The Sports Show

Sports are a part of everyday life and culture. Millions of people of all ages play and watch sports, from Little League baseball and cross-country skiing to the Olympics and professional games. Fans, governments, and businesses invest billions of dollars in sports. Sports are the subject of a seemingly infinite number of images in newspapers and magazines and on Web sites and televisions. They are glorified as heroic and demonized as intellectually regressive. They are part of personal and collective memory, marking moments in life, time, and even history.

“The Sports Show” explores how sports became a way of life through the power of images, beginning in the 19th century with the development of organized sports and the invention of photography. As seen in this gallery, sports began as leisure activities photographed by participants and photojounalists. Audiences of the time experienced sports as live cultural events tied to education, local communities, and personal leisure.
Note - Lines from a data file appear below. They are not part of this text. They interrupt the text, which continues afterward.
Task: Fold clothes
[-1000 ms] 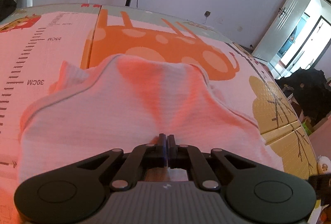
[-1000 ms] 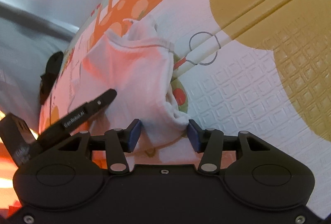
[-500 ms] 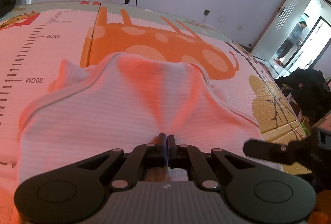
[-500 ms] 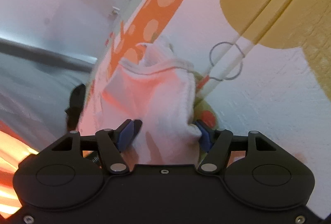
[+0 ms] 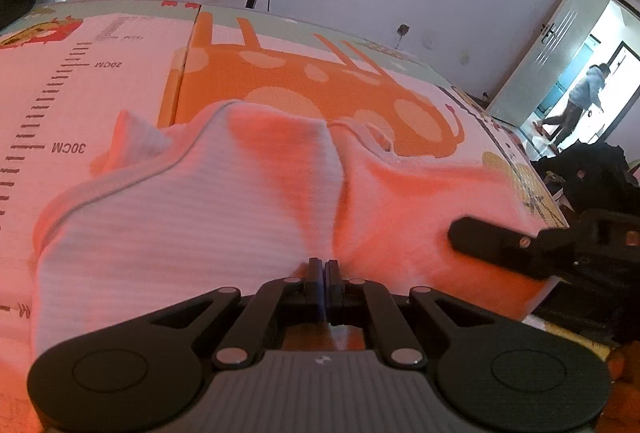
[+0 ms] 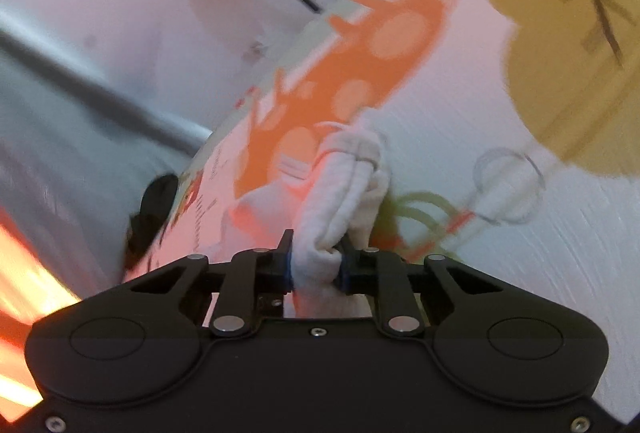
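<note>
The white ribbed garment (image 5: 188,225) lies spread on the play mat (image 5: 120,81), just in front of the orange spotted animal print (image 5: 320,89). The left gripper (image 5: 323,273) is pinched tight on its near edge. The right gripper (image 6: 316,269) is closing its jaws on a bunched corner of the cloth. Risk here: that thick wad could slip out once pulled, or only 1 layer gets caught, so the fold comes out crooked.
</note>
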Motion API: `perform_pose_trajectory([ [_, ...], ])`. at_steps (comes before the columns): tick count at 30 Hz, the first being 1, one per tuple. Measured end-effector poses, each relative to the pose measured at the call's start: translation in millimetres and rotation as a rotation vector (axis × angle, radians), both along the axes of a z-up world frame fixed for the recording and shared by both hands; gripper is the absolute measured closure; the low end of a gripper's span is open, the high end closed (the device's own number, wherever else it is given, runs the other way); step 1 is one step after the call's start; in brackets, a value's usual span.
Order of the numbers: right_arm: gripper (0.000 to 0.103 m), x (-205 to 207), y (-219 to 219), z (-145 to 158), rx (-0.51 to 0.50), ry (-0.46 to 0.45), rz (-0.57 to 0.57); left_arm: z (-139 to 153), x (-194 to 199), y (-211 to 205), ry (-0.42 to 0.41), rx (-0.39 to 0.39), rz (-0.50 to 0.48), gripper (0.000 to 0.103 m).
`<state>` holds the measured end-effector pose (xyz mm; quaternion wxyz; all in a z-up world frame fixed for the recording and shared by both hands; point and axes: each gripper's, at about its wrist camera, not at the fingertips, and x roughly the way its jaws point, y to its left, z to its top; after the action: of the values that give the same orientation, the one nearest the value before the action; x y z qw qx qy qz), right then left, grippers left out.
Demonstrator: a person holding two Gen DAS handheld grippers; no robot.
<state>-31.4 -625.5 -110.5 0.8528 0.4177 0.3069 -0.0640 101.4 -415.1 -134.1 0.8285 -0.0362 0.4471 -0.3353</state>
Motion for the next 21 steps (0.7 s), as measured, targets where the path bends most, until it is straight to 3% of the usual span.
perform_pose_trajectory([
  [10,0.086,37,53,38,-0.21,-0.066,0.262,-5,1,20,-0.001,-0.1,0.013,0.102],
  [16,0.086,52,69,46,-0.307,-0.05,0.374,3,-7,26,-0.089,-0.075,0.031,0.1],
  [21,0.086,52,75,54,-0.365,-0.046,0.404,21,-13,44,-0.165,-0.062,0.073,0.093],
])
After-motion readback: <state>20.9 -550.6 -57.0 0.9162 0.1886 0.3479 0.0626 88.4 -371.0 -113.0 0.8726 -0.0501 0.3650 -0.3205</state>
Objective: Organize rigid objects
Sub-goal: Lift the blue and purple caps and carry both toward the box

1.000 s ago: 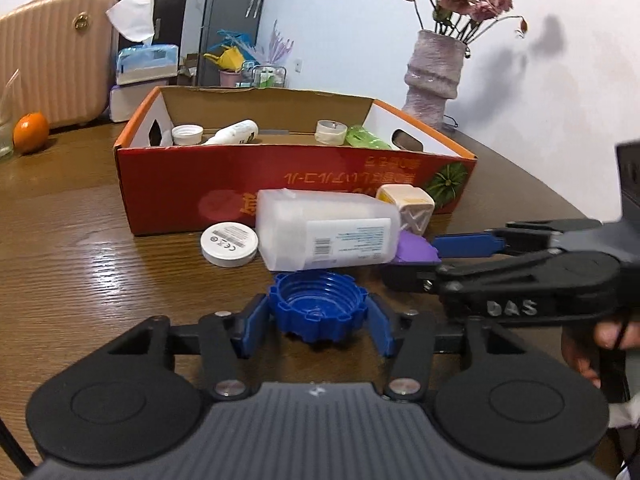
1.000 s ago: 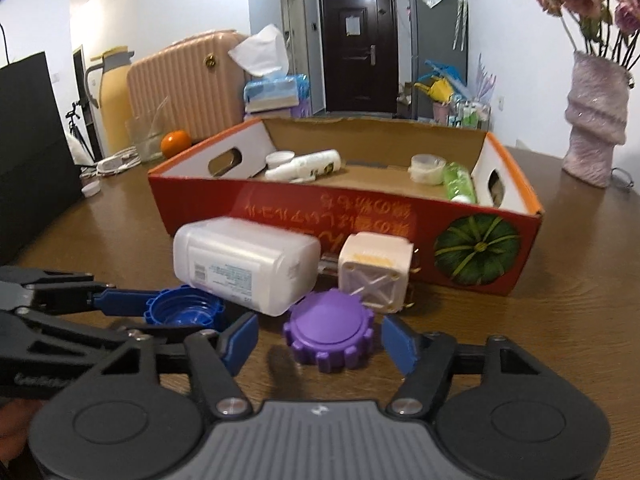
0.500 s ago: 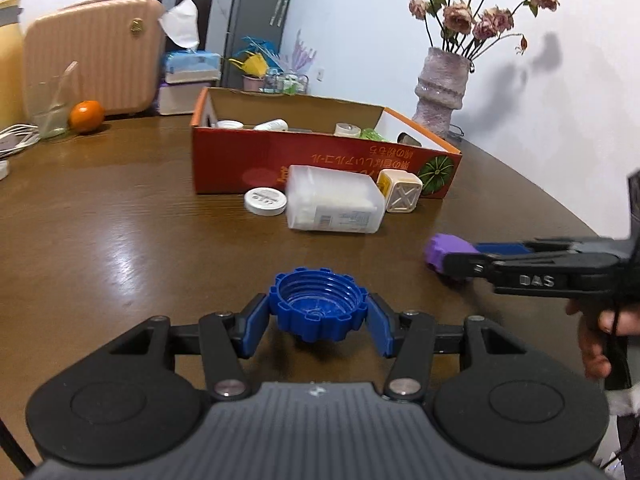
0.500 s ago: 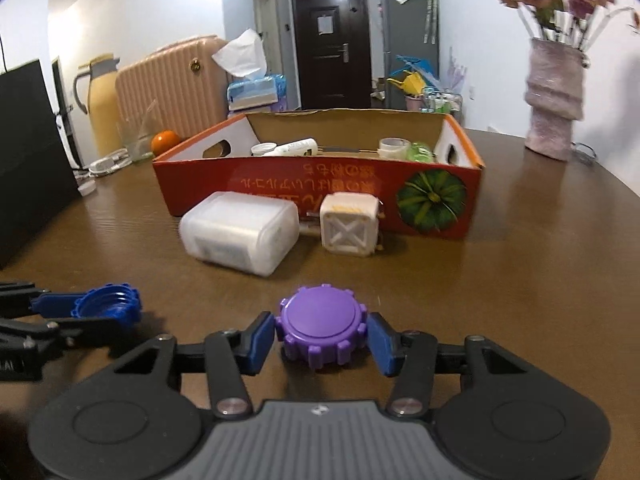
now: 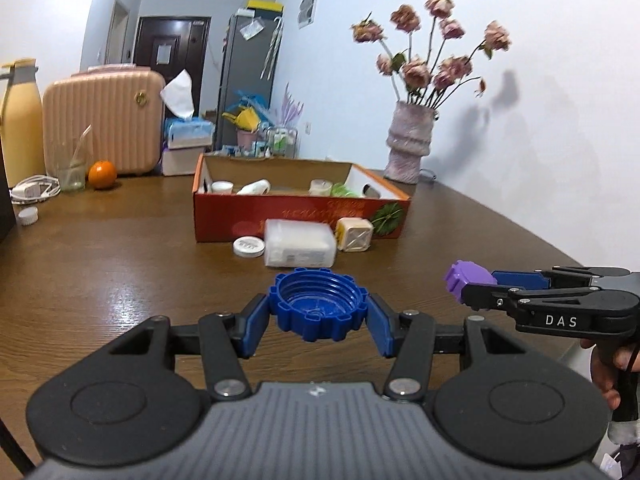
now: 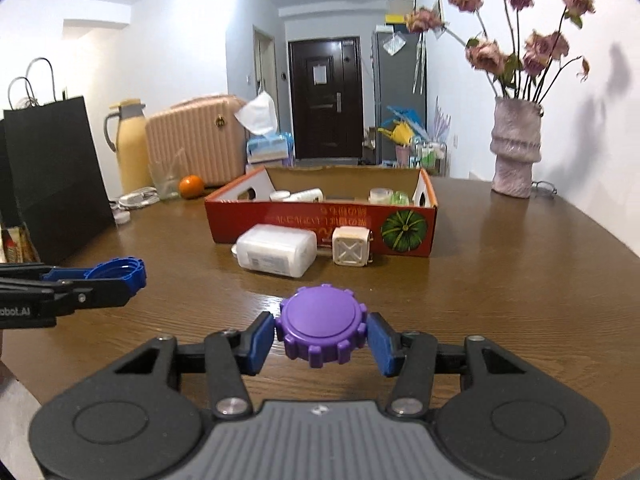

Today audiences experience sports primarily through images broadcast on a mass media network. Spotlighting some of the most compelling images from the past hundred and fifty years, “The Sports Show” reveals how dramatic images transformed age-old leisure activities into mass spectacles. These images do more than just show sports: sports stars become pop culture icons; politics and race become part of the games; and millions of people are placed at the center of the athletic action.

1896
First women’s intercollegiate basketball game, University of California—Berkeley versus Stanford University.
1925
Leica introduces a handheld camera that revolutionizes sports photography.
1972
Title IX of the 1964 Civil Rights Act amended to prohibit sex discrimination in schools and collegiate athletic programs that receive federal funding.